Assignment: Your answer should be only the lines below from the one with "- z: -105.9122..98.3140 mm" to the one with "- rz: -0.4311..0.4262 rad", repeated exactly, ends included.

Source material:
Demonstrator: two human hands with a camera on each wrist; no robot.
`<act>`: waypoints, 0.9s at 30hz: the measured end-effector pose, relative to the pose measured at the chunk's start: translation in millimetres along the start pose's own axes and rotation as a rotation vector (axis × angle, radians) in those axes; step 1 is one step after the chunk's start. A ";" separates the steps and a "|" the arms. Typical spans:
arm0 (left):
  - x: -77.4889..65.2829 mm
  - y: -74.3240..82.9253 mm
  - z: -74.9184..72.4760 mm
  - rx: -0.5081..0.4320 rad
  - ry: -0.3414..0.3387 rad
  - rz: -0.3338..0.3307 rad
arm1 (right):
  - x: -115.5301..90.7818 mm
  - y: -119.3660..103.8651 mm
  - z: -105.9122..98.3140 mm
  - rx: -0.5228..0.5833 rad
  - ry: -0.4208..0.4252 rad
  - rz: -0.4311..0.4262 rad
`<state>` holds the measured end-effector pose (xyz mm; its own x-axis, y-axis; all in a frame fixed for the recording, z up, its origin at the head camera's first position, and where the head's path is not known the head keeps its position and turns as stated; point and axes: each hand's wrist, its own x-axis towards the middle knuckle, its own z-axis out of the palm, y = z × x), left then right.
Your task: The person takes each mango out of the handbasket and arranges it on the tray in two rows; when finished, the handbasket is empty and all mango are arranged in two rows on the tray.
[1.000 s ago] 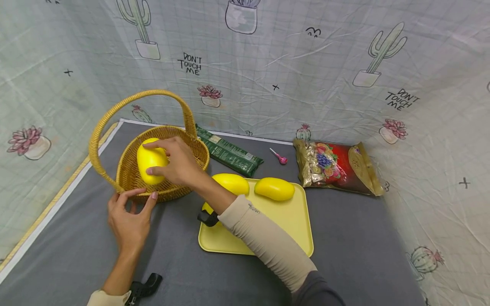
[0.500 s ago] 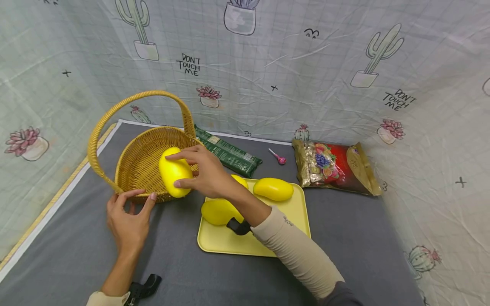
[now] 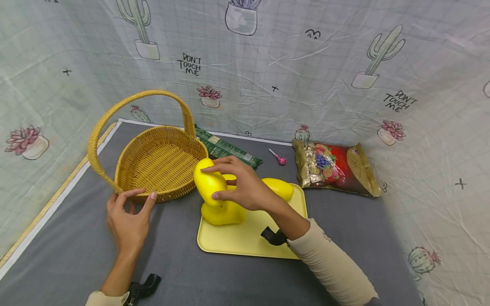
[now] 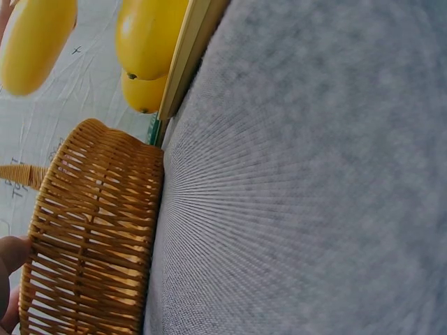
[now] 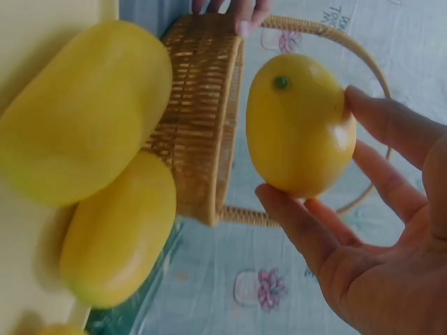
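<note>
My right hand (image 3: pixel 249 185) pinches a yellow mango (image 3: pixel 208 182) between thumb and fingers, above the left part of a pale yellow tray (image 3: pixel 237 246). In the right wrist view the held mango (image 5: pixel 299 125) shows a green stem spot and hangs apart from the others. Below it a second mango (image 3: pixel 222 213) lies on the tray. Another mango (image 3: pixel 281 188) sits at the back, and one more behind the held one is mostly hidden. With thumb and fingers my left hand (image 3: pixel 130 219) grips the near rim of a wicker basket (image 3: pixel 153 161), whose inside shows no contents.
A green packet (image 3: pixel 229 151) lies behind the basket and tray. Right of it are a pink lollipop (image 3: pixel 281 160) and a red and gold candy bag (image 3: pixel 337 168). The basket's tall handle (image 3: pixel 141 94) arches over its opening. A printed cloth hangs behind the grey table (image 3: pixel 344 238).
My right hand has carried the mango out from over the basket, rightward to above the tray. My left hand has stayed on the basket rim.
</note>
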<state>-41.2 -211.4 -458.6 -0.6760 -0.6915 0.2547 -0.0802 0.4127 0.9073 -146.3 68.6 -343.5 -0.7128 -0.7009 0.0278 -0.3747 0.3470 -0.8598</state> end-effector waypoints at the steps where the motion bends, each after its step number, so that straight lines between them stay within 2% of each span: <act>1: -0.2 0.0 -0.2 -0.002 -0.001 -0.003 | -4.0 2.5 -2.6 0.002 -0.003 0.001; 11: 0.0 1.4 -0.5 -0.007 -0.012 -0.007 | -39.7 26.2 -25.6 -0.051 -0.057 0.020; 21: 1.0 0.9 -1.4 0.003 -0.014 -0.006 | -65.1 48.6 -43.1 -0.040 -0.075 0.034; 27: 1.7 1.0 -1.6 -0.002 -0.017 -0.008 | -82.3 62.0 -53.4 -0.073 -0.108 -0.004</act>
<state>-41.3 -213.1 -456.7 -0.6876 -0.6846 0.2421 -0.0844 0.4065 0.9098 -142.5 181.1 -371.9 -0.6449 -0.7638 -0.0269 -0.4224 0.3856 -0.8203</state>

Completed task:
  - z: -105.9122..98.3140 mm
  - rx: -0.5228..0.5833 rad
  - ry: -0.4208..0.4252 rad
  - rz: -0.4311..0.4262 rad

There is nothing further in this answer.